I wish somebody had just asked the venerable Ambassador Thomas Pickering—who helped prepare a not-so-hard-hitting report on Benghazi and who made the rounds of the talk shows Sunday—“So who gave the order to stand down?”

Benghazi watchers will know that the order to stand down was given to would be rescuers in Tripoli, who were preparing to go to Benghazi and try to help our beleaguered Americans on the ground.

The order not to go to Benghazi may have been based solely on a belief that rescue was impossible, though it would still be reprehensive not to try. It is difficult to predict when an attack will end.

But we can’t make a judgment about the order until we know who gave it. We can't ask why until we know who. We can speculate on who gave the order. But we don’t know. This is something high ranking members of the administration know. We deserve to know, too.

Pickering would no doubt have said that the question of who gave the order was outside the purview of the Benghazi review he coauthored.
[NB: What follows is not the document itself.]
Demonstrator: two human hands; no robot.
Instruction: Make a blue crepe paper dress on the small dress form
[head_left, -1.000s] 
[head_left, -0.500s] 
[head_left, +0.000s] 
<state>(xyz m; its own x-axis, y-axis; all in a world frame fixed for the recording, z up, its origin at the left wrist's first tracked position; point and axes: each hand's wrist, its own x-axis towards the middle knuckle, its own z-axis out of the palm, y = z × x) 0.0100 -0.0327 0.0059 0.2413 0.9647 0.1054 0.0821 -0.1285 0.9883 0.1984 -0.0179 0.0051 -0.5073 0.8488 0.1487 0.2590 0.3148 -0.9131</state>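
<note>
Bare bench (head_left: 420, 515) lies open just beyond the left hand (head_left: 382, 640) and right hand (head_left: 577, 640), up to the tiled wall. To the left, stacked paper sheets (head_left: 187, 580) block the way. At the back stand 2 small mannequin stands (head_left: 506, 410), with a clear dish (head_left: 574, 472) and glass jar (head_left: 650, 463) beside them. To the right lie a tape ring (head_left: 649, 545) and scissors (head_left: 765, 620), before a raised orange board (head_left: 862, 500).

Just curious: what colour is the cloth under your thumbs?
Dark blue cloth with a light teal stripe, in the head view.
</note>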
It is interesting that this is a question that has not been answered. National Review’s Jim Geraghty knows why we don’t know more:

 When there is evidence of scandalous or bizarre behavior on the part of a political figure, and no reasonable explanation is revealed within 24 to 48 hours, then the truth is probably as bad as everyone suspects.

Nobody withholds exculpatory information. Nobody who’s been accused of something wrong waits for “just the right moment” to unveil information that proves the charge baseless. Political figures never choose to deliberately let themselves twist in the wind. It’s not the instinctive psychological reaction to being falsely accused, it’s not what any public communications professional would recommend, and to use one of our president’s favorite justifications, it’s just common sense.

If the decisions made the night of the Benghazi attack are as bad as they are likely to be, I am afraid that the issue of character of our high public servants will come into play. Mark Steyn waxed dishearteningly eloquent on this subject:  

Shortly before last November’s election I took part in a Fox News documentary on Benghazi, whose other participants included the former governor of New Hampshire John Sununu. Making chit-chat while the camera crew were setting up, Governor Sununu said to me that in his view Benghazi mattered because it was “a question of character.” That’s correct. On a question of foreign policy or counterterrorism strategy, men of good faith can make the wrong decisions. But a failure of character corrodes the integrity of the state.

That’s why career diplomat Gregory Hicks’s testimony was so damning — not so much for the new facts as for what those facts revealed about the leaders of this republic. In this space in January, I noted that Hillary Clinton had denied ever seeing Ambassador Stevens’s warnings about deteriorating security in Libya on the grounds that “1.43 million cables come to my office” — and she can’t be expected to see all of them, or any. Once Ambassador Stevens was in his flag-draped coffin listening to her eulogy for him at Andrews Air Force Base, he was her bestest friend in the world — it was all “Chris this” and “Chris that,” as if they’d known each other since third grade. But up till that point he was just one of 1.43 million close personal friends of Hillary trying in vain to get her ear….

Are murdered ambassadors like those 1.43 million cables she doesn’t read? Just too many of them to keep track of? No. Only six had been killed in the history of the republic — seven, if you include Arnold Raphel, who perished in General Zia’s somewhat mysterious plane crash in Pakistan in 1988. Before that you have to go back to Adolph Dubs, who died during a kidnapping attempt in Kabul in 1979.

So we have here a once-in-a-third-of-a-century event. And at 3 a.m. Libyan time on September 12 it’s still unfolding, with its outcome unclear. Hicks is now America’s head man in the country, and the cabinet secretary to whom he reports says, “Leave a message after the tone and I’ll get back to you before the end of the week.” Just to underline the difference here: Libya’s head of government calls Hicks, but nobody who matters in his own government can be bothered to.

President Obama said yesterday that the talk about the altered talking points, the false message that was given to the public by the administration after Benghazi, is a “side show."

Okay, so come clean, Mr. President. Tell us about that night. What were you doing? Where were you?

The "side show" dismissal could end up being President Obama’s “depends on what the meaning of is is” moment.

In a nation where character counts less than it once did, Clinton’s “is is” line became the punch line of a joke.

But even now it is impossible to laugh when four Americans lost their lives.